This is an intriguing book by Carol S. Dweck, Ph.D. entitled Mindset: The New Psychology of Success (and yes, I am leery of anything which proclaims to be New as well, but in her case I think it was probably the Marketing Dept. rather than her steadfast insistence) published by Random House, 2006, ISBN 1400062756. She begins her book with a confession of when she was a young researcher she had a LifeRevelation (obviously my interpretation). she wanted to know how people coped with failures, so she decided to watch how young students (10 -12 year olds) wrestled with difficult problems. Most students grunted, groaned, wrestled and literally sweated their way through (this is where I would have been). Others, however, displayed a completely different response. They got excited. They looked forward to the difficulty in solving the problems. They actually relished in the experience of trying to find the answer. The concept of failure never entered their minds.They perceived the challenge as being a learning experience. This wasn’t success or failure…it was learning. They were getting smarter.
Dr Dweck argues (quite convincingly I believe) that everyone holds one of two mindsets. One is that what she calls the fixed mindset. Those who hold this belief think your abilities and talents are etched in stone. In other words, you either have them or you don’t . You are either a great write or you or not…and there is no sense in trying to alter fate. You either can get up and speak to room full of strangers or you can’t and no amount of thinking they ae all sitting there in their underwear will change your fear. The other is referred to as the growth mindset.
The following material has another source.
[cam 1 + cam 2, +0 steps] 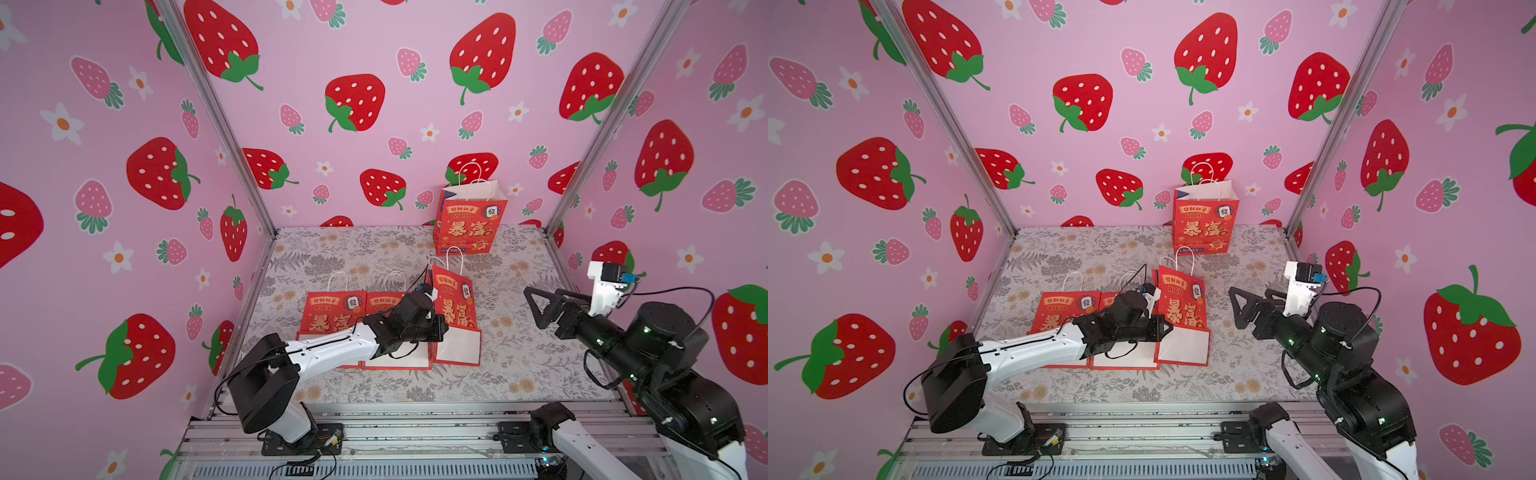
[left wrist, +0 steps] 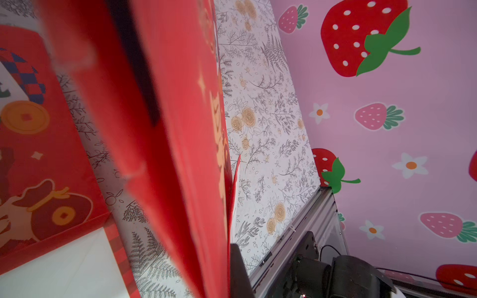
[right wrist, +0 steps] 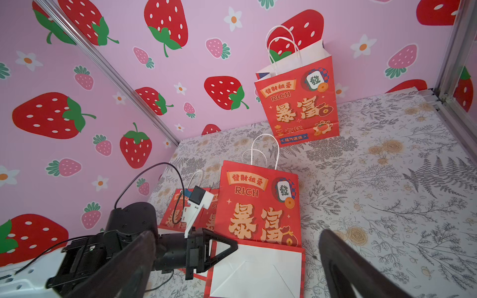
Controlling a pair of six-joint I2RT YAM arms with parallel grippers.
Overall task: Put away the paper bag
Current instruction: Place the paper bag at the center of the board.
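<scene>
Beside two folded bags [image 1: 332,311] lying flat toward the counter's [image 1: 519,365] left edge, the left fingers [image 1: 441,328] pinch a folded paper bag [image 1: 455,307] low on its side, propping it tilted mid-counter, its long axis and handles [image 1: 455,254] aimed at the far edge, seemingly toward the open bag [image 1: 469,224] standing there. Near the right edge, the right fingers [image 1: 532,309] hover spread and empty.
</scene>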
This is the conviction that your talents and abilities can be increased over time. So while you may not be able to write well or speak in front of an audience, you can with the right instruction and training develop the skills and confidence necessary to accomplish both.
Dr Dweck goes on to say these mindsets are created early in our childhood and then continue on throughout out lives. She portrays the subtle destructiveness of the fixed mindset as a lie, with the ability to dampen our lives in extraordinary ways. More importantly she demonstrates how applying the growth mindset can not only alter our current lives, but lay the foundation for success early in children’s lives.
As I have worked to adopt her teachings I have discovered I hold onto some rather unique thought patterns. For instance, as a cyclist I believe I can get incrementally better with the right type of training. However, I feel completely incapable of learning to speak a foreign language. I believe I speak well before large audiences and can continually improve and hone my speaking craft. But trying to learn the ins and outs of working my laptop is frustrating and feels more akin to bashing my forehead on the desk in front of me. So I have both fixed and growth mindsets. I have learned this is not nearly as unique as I first believed. In fact, most of us fall into this category. There are things in life which come as natural as drawing our next breath. Meanwhile we also have those issues which cause us to wonder why we were ever been born.
Buy the book. Read the book. Learn how to change your mindset. Better yet, learn how to develop the growth mindset in your children or grandchildren.